Terror Train (1980)
In the shadow of Halloween comes another slasher film but this one has a few legs up on many of the thrillers that populated movie screens across North America and beyond at the time. It stars the premier scream queen of the era, Jamie Lee Curtis and an Oscar winner who never gets caught acting. It’s Ben Johnson on board as the train’s head conductor. It’s also the debut directorial effort for Roger Spottiswoode who has gone on to a long career of varying success.
It’s a New Year’s Eve setting when the past comes back to haunt a group of graduating med students who pulled a not so funny hazing prank on an unsuspecting student during their first year of university. It’s a prank that left emotional scars as well on Jamie Lee Curtis who had no idea how far the joke was to go when a virginal teen thinks he’s going to bed his first girl only to discover his tormentors have put an autopsy specimen in his bed.
Fast forward to the present as the cast is boarding a party train overseen by Ben Johnson and featuring a magical act from the one and only David Copperfield who may be more than a red herring as the bodies begin to litter the box cars. The fact that the celebrations are also a masked costume party keeps the identity of our killer a secret till the unveiling.
No this isn’t Trading Places with Dan & Eddie looking for the orange crop report. Hey, that also stars Jamie Lee as well! That makes two train going New Year’s Eve parties for Janet and Tony’s beautiful daughter. Which reminds me, “Where in the hell is Beeks?”
As the alcohol inducing crowd boards the train, a sword wielding party goer with a rather freaky looking mask leaves one student to be crushed under the wheels of the train in gratuitous fashion that is thankfully left mainly to one’s imagination. Copperfield magic tricks, Jamie Lee with boyfriend troubles and Ben finding a bloody mess of a lizard man in the bathroom are about to ensue as the train rolls into the night towards the new year.
When another victim is left with her throat cut, Ben and Jamie know there’s a killer out to slaughter the students on board and Jamie suspects it’s the hazing victim from so long ago. Could it be Copperfield and his illusion skills that are behind the murders? Jamie believes it is and panic quickly settles in to the student body on board. Screams from our scream queen are bound to follow and can kindly old Ben use some of those laid back cowboy skills to rope in a killer?

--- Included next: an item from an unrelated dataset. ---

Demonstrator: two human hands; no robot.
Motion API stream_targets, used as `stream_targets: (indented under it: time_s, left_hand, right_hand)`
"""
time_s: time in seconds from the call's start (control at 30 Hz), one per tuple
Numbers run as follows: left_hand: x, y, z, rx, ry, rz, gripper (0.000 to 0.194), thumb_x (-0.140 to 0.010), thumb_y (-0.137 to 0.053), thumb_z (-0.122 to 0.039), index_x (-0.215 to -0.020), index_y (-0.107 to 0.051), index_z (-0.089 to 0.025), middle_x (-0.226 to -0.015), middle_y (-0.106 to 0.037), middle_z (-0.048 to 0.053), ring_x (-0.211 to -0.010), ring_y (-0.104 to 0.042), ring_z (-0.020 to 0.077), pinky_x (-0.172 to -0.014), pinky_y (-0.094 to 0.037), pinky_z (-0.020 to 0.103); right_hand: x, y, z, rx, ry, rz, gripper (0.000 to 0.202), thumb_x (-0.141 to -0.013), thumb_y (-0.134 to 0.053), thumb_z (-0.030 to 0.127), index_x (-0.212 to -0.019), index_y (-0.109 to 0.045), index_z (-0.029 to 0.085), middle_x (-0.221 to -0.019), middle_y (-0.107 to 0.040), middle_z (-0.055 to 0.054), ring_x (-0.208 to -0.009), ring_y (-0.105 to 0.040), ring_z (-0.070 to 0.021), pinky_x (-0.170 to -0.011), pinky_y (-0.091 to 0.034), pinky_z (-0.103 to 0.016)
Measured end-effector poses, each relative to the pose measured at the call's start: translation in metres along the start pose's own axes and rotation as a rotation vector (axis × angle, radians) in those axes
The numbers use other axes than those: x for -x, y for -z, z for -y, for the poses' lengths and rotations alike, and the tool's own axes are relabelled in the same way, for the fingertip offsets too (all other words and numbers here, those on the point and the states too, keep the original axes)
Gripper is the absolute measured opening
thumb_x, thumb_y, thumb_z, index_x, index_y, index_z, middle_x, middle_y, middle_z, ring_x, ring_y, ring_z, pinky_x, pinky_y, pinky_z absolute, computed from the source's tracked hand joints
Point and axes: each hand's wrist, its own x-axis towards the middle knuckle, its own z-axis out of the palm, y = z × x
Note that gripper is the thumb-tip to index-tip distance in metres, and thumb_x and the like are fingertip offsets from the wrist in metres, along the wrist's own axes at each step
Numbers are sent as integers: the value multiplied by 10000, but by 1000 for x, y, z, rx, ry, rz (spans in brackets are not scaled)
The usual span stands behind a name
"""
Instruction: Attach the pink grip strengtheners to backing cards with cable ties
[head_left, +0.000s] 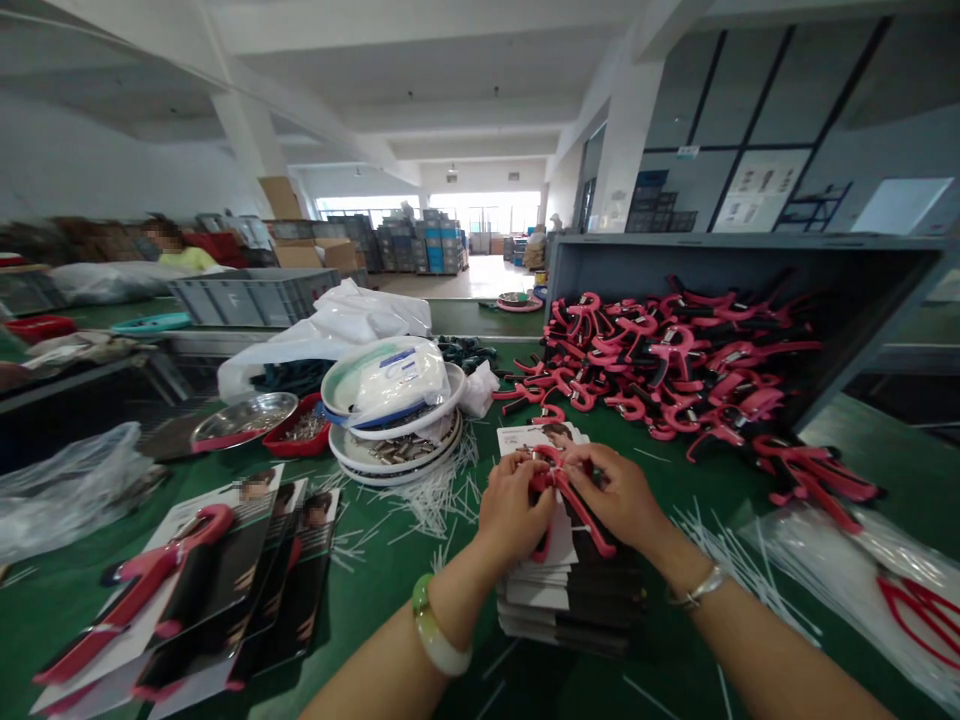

I hadn’t seen this one in years and will admit to finding it way better than I remember with a perfectly fast running time of 97 minutes. It’s far tamer than I recall as well but that’s not surprising as it’s what one imagines more often than not that stays with you. Perhaps less so in today’s world of gore films that have gone so far as to leave very little left for the mind’s eye to imagine.
Feel free to correct me but I believe this is David Copperfield’s only acting role where he isn’t using his real name in a cameo of sorts. Sure he’s still Copperfield but isn’t billed that way, only as The Magician and the fact that he may be our killer gives him an acting role as opposed to a guest starring role as himself. I love the fact that old Ben tries his luck at slight of hand tricks though he has nothing on Copperfield.
As a bona fide disciple of The Wild Bunch, I remember when this came out and seeing Ben’s name on the credit list and not being quite sure if it was the same Johnson. I wasn’t old enough to see this at the theater so would have to wait for the VHS rental and sure enough there was old Ben minus the horse but riding the rails and bringing that gentle screen presence he’d cultivated to the horror genre.
I also had to do a quick double take seeing what I thought to be the beautiful Vanity in here but not spotting her name in the opening credits. The reason is simple. She’s billed under the name D.D. Winters. No matter the name because for me this Canadian born entertainer will always be the gorgeous woman who starred opposite Carl Weathers in Action Jackson. Following her retirement from the screen in 1997 she’d pass away at just 57 years of age in 2016.
A fun revisit from the days of Jamie Lee’s prime years as a Scream Queen who still dabbled with the genre in the ensuing years and is slated to appear opposite Michael Myers once again in the latest Halloween rendition due out in 2018. Scream Factory put Terror Train out on blu ray for those who collect this sort of thing. Yup, that means me.